Однако именно поступок наиболее явно реализует нравственный и интеллектуальный потенциал личности, ее позиции, установки и стремления. Механизм поступка сводится к связи и взаимодействию внешних и внутренних процессов и состояний, вызывающих решение совершить определенное действие, направляющих и контролирующих его исполнение. Поступок не только произволен, он – вменяем, является осознанным действием, за которое (вместе с его результатами) ответственна личность. Более того, даже бездействие, воздержание от действия, если оно сопряжено с определенными мотивами, может выступить поступком и иногда – смелым и мужественным. Так, кампания гражданского неповиновения, благодаря ее вдохновителю Махатме Ганди стала мощным политическим оружием в борьбе индийского народа против британского колониального гнета. Уголовное право даже предполагает ответственность за преступную бездеятельность. Воздержание возможно в двух основных формах: «сильной» – как прямой отказ от действий и «слабой» – как уклонение от этих действий. В обоих случаях воздержание, как и любой поступок, предполагает его объяснение, понимание и оправдание. Поэтому уклонение от жизненного выбора, отказ от самоопределения все равно оказываются выбором позиции, которая сказывается на жизненном пути и за которую все равно, в конечном счете, приходится нести ответственность.
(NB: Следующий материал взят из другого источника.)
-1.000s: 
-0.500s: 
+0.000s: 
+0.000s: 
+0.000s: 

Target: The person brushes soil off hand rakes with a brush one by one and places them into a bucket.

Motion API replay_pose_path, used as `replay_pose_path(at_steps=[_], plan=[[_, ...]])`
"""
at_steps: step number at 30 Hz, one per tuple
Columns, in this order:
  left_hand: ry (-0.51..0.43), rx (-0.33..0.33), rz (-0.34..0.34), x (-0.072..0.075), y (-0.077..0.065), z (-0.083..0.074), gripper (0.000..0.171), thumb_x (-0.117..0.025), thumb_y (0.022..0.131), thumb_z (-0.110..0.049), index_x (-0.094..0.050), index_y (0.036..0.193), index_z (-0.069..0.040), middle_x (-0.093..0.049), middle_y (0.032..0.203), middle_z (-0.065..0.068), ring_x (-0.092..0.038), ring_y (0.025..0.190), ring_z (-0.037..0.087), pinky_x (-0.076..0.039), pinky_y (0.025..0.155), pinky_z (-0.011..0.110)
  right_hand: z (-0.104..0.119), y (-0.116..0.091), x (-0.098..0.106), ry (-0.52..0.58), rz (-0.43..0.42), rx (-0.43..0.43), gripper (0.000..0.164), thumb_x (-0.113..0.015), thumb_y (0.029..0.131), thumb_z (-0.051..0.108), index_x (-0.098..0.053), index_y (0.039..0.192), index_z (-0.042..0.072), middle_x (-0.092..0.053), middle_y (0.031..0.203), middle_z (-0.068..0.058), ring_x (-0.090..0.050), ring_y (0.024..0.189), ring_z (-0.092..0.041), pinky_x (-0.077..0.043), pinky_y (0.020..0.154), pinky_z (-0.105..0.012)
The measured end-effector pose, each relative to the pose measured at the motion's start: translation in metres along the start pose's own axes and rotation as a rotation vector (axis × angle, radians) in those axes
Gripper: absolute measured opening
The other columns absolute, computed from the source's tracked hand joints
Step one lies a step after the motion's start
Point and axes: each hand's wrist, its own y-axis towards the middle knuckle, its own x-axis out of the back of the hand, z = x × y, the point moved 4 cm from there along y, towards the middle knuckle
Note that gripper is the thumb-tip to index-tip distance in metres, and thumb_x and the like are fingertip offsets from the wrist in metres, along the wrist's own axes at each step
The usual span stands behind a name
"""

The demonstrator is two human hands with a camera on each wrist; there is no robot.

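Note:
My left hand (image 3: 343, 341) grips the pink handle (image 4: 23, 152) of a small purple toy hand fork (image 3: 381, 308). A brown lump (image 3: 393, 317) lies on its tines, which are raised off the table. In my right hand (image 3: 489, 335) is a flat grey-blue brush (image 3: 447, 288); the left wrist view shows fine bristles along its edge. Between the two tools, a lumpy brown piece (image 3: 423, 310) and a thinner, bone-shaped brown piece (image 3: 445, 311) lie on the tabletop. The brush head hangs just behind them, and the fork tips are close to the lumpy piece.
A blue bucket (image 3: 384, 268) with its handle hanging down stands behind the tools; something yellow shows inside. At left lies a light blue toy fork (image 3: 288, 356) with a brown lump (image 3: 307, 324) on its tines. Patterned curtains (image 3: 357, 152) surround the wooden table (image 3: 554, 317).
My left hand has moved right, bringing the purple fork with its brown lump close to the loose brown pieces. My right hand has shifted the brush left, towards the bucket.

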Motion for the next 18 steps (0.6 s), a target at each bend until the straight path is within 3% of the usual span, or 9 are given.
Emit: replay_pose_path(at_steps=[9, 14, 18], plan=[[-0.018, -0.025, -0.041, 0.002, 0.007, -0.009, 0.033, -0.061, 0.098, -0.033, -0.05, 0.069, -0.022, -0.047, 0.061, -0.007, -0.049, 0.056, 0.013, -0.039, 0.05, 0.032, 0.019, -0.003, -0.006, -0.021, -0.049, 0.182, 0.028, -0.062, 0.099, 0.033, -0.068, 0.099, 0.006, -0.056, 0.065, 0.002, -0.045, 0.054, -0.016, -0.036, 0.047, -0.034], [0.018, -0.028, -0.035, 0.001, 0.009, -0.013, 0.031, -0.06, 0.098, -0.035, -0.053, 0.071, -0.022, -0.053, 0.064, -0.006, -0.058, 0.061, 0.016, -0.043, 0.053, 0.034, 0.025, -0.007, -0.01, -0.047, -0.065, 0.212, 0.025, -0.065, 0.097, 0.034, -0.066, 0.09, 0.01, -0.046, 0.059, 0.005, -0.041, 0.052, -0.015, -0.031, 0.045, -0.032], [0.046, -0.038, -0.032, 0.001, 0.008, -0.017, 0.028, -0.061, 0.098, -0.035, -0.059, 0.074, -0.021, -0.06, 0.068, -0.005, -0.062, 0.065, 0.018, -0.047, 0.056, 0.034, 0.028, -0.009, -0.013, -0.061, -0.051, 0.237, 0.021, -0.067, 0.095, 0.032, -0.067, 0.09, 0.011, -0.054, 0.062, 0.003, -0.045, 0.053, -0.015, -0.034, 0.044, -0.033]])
Никакая социальная философия и философия личности не может уклониться от проблем обоснования жизнедеятельности, деятельности, поступков – как отдельных индивидов, так и социальных групп, народов, а то и человечества в целом. Речь идет о социальной практике – феномене и концепте, обладающем особой привлекательностью для выявления общей природы поступка.
Во – первых, человеческая практика принципиально социальна, предполагает взаимодействие и взаимоотношения между людьми, которые не могут не сказываться на осознаваемых целях и средствах деятельности, на выборе их.
Во – вторых, в силу ее социально – культурного характера, технологической выраженности, практика – преимущественно, сознательная, целенаправленная и регламентируемая активность, опосредующая все связи человека с его окружением. В этом плане, человеческую деятельность следует отличать как от простой биологической активности живого организма, так и от элементарного поведения – простой неосознанной или малоосознанной активности человека.
В – третьих, социальная практика – это не просто активность субъекта, форма бытия человека, а само бытие, взятое как социальная жизнедеятельность, ее способы, конкретные социально – культурные практики. Погружаясь в эти практики, осваивая их человек социализируется, обретает навыки, установки, возможность развиваться самому и развивать социальную практику.
Таким образом, в центре внимания оказывается сразу все содержание проблематики, связанной с поступком, единство практического действия, его результата и идеи. В этом заключена особая привлекательность концепта практики для выявления общей природы поступка. Практика предстает фоном, на котором фокусируются главное в философском анализе поступка: объективное и субъективное, сущее и должное, внешнее и внутреннее, необходимость и свобода, причинность и целесообразность и другие проблемы, извечно занимающие философию. Концепт социальной практики или социальной практической деятельности имеет, тем самым, статус фундаментального принципа, существенного уяснения, важного для разработки всего комплекса проблем, связанных с поступком.